Train the classifier to distinguish parameters with valid`|`invalid outputs.

Parameters:
  • training_batch_size (int) – Training batch size.

  • learning_rate (float) – Learning rate for Adam optimizer.

  • validation_fraction (float) – The fraction of data to use for validation.

  • stop_after_epochs (int) – The number of epochs to wait for improvement on the validation set before terminating training.

  • max_num_epochs (int) – Maximum number of epochs to run. If reached, we stop training even when the validation loss is still decreasing. If None, we train until validation loss increases (see also stop_after_epochs).

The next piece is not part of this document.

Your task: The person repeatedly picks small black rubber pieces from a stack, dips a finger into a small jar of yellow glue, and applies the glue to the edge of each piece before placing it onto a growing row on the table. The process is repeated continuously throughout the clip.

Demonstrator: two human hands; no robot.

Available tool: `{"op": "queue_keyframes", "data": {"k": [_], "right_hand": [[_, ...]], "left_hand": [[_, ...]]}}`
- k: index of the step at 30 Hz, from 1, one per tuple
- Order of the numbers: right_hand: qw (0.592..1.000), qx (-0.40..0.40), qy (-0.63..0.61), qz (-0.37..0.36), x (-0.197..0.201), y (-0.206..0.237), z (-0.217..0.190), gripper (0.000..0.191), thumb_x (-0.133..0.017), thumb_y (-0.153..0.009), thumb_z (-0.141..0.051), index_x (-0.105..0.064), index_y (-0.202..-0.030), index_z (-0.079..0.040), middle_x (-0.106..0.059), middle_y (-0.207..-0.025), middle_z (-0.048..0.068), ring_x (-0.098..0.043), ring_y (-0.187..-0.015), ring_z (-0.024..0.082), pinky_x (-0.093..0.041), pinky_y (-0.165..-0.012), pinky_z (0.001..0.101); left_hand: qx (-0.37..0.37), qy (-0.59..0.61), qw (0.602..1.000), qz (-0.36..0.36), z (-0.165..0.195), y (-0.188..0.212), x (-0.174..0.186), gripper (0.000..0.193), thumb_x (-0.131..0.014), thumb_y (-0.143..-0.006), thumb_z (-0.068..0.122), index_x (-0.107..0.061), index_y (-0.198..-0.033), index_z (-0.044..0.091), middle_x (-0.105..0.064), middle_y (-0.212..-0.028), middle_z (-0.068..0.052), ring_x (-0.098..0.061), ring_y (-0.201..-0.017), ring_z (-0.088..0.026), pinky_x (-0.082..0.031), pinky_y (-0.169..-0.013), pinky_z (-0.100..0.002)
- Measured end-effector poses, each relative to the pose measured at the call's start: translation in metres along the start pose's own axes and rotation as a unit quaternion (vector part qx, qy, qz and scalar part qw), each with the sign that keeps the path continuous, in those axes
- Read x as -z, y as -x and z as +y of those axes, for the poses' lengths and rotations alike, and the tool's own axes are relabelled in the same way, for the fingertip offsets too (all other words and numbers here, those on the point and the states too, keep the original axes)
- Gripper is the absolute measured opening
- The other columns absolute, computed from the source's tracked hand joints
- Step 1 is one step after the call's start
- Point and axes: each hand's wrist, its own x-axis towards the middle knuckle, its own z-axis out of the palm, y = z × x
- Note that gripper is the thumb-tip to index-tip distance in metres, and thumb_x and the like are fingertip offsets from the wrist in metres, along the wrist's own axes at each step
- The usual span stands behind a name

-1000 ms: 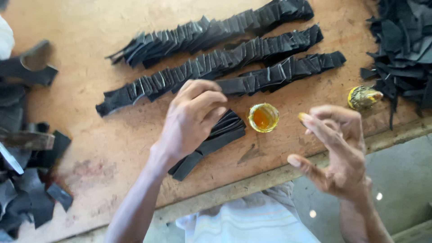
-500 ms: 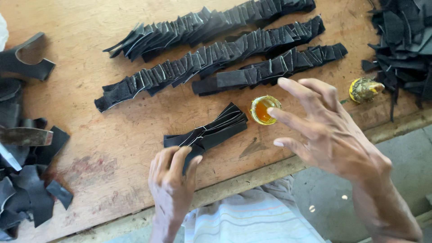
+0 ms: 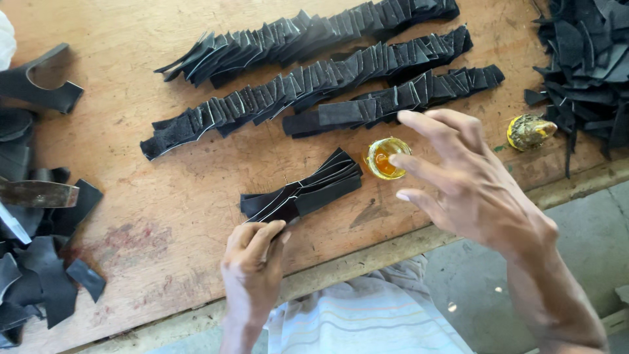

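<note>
A: What is hard to make out here?

B: The right hand covers part of the wooden table at about four o'clock from the small cup of amber glue, and its forearm runs out of the frame at the bottom right. The fingers are spread and loose, gripping nothing; the fingertips hover just beside the cup, and I cannot tell whether one touches its rim. The pile of black leather scraps at two o'clock is cut off by the edge. So is the heap of larger black cut pieces at nine o'clock. The yellowish lump at three o'clock is too smeared to name.

A: And the left hand?

B: The left hand sits at six o'clock, fingers curled, pinching the near end of the small bundle of black leather strips, which lies on the table just left of the cup.

A: What differs from half a second ago?

B: The left hand has come up from the table edge to that bundle. The right hand has dropped a little lower and to the right of the cup. The three long rows of overlapped strips at twelve o'clock lie as before.
</note>
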Motion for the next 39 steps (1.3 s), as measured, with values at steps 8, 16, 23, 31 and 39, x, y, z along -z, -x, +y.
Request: {"op": "queue_keyframes", "data": {"k": [8, 16, 23, 31, 39], "right_hand": [[0.982, -0.023, -0.002, 0.187, 0.007, 0.030, -0.002, 0.044, -0.081, -0.081, -0.040, -0.074, -0.111, -0.008, -0.053, -0.140, 0.015, -0.048, -0.121, 0.030, -0.044, -0.108, 0.0441], [0.943, 0.058, -0.303, 0.128, -0.036, 0.033, -0.049, 0.066, -0.075, -0.090, -0.042, -0.050, -0.145, -0.014, -0.045, -0.145, 0.012, -0.052, -0.127, 0.027, -0.055, -0.105, 0.0385], [0.939, 0.055, -0.337, 0.043, -0.050, 0.024, -0.048, 0.087, -0.082, -0.086, -0.034, -0.036, -0.158, -0.019, -0.040, -0.151, 0.014, -0.051, -0.129, 0.027, -0.050, -0.109, 0.0450], [0.962, 0.068, -0.227, 0.134, -0.056, 0.026, -0.053, 0.084, -0.083, -0.082, -0.028, -0.041, -0.155, -0.030, -0.044, -0.150, 0.002, -0.051, -0.127, 0.023, -0.055, -0.103, 0.0388], [0.947, 0.090, -0.292, 0.095, -0.066, 0.018, -0.052, 0.098, -0.084, -0.085, -0.033, -0.024, -0.161, -0.027, -0.028, -0.160, 0.013, -0.040, -0.137, 0.029, -0.052, -0.107, 0.0415]], "left_hand": [[0.162, 0.392, 0.893, -0.148, 0.004, -0.031, 0.009, 0.021, -0.071, -0.089, 0.004, -0.071, -0.109, 0.003, -0.078, -0.090, -0.005, -0.074, -0.074, -0.010, -0.062, -0.062, -0.024], [0.176, 0.515, 0.810, -0.217, 0.018, -0.051, -0.013, 0.016, -0.074, -0.094, 0.007, -0.069, -0.105, -0.002, -0.072, -0.090, -0.006, -0.065, -0.075, -0.009, -0.055, -0.068, -0.022], [0.187, 0.588, 0.754, -0.223, 0.023, -0.051, -0.022, 0.017, -0.074, -0.093, 0.005, -0.068, -0.108, -0.002, -0.072, -0.095, -0.006, -0.064, -0.077, -0.010, -0.055, -0.069, -0.024], [0.175, 0.587, 0.764, -0.203, 0.021, -0.053, -0.021, 0.019, -0.075, -0.094, 0.008, -0.068, -0.109, -0.002, -0.072, -0.095, -0.007, -0.066, -0.078, -0.010, -0.055, -0.069, -0.024], [0.172, 0.590, 0.760, -0.212, 0.023, -0.052, -0.023, 0.018, -0.073, -0.095, 0.009, -0.067, -0.110, -0.001, -0.072, -0.094, -0.006, -0.066, -0.080, -0.010, -0.056, -0.070, -0.025]]}}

  • clip_max_norm (float | None) – Value at which to clip the total gradient norm in order to prevent exploding gradients. Use None for no clipping.

  • loss_importance_weights (bool | float) – If bool: whether or not to reweigh the loss such that the prior between valid and invalid simulations is uniform. This is one way to deal with imbalanced data (e.g. 99% invalid simulations). If you want to reweigh with a custom weight, pass a float. The value assigned will be the reweighing factor for invalid simulations, (1-reweigh_factor) will be the factor for good simulations.

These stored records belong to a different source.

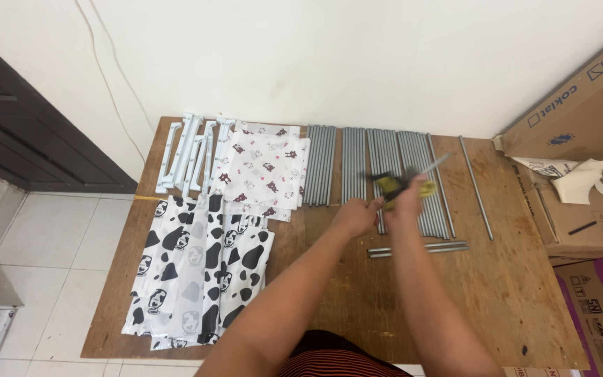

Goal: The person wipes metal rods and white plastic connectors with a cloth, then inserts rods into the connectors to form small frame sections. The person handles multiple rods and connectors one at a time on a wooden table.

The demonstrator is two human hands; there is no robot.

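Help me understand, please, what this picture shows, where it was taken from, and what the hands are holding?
There is no machine here: a person works with two bare hands, filmed by a camera on their head looking down. The left hand and right hand meet over a wooden board on a tiled floor. Together they grip a yellow-and-black piece with a grey rod sticking out; motion blur hides the details. On the board lie rows of grey rods, white plastic frames, a folded cloth with small figures and a cow-patterned cloth. Cardboard boxes stand at the right.
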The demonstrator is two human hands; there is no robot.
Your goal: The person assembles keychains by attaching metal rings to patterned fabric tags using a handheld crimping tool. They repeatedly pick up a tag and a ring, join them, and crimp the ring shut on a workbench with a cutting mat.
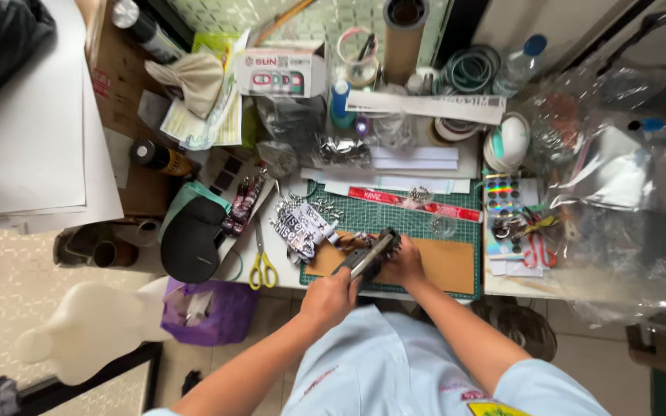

  • subsample_invalid_sims (float | str) – Sampling weight of invalid simulations. This can be useful when the fraction of invalid simulations is extremely high and one wants to train on a larger fraction of valid simulations. This factor has to be in [0, 1]. If it is auto, automatically infer subsample weights such that the data is balanced.

Return type:

Module

restrict_prior(classifier=None, allowed_false_negatives=0.0, reweigh_factor=None)[source]#

Return the restricted prior.

The restricted prior (Deistler et al. 2020, in preparation) is the part of the prior that can produce valid simulations. More formally, the restricted prior \(p_r(\theta)\) is:

\(p_r(\theta) = c \cdot p(\theta) if \theta \in support(p(\theta|x=`valid`))\) \(p_r(\theta) = 0 otherwise\).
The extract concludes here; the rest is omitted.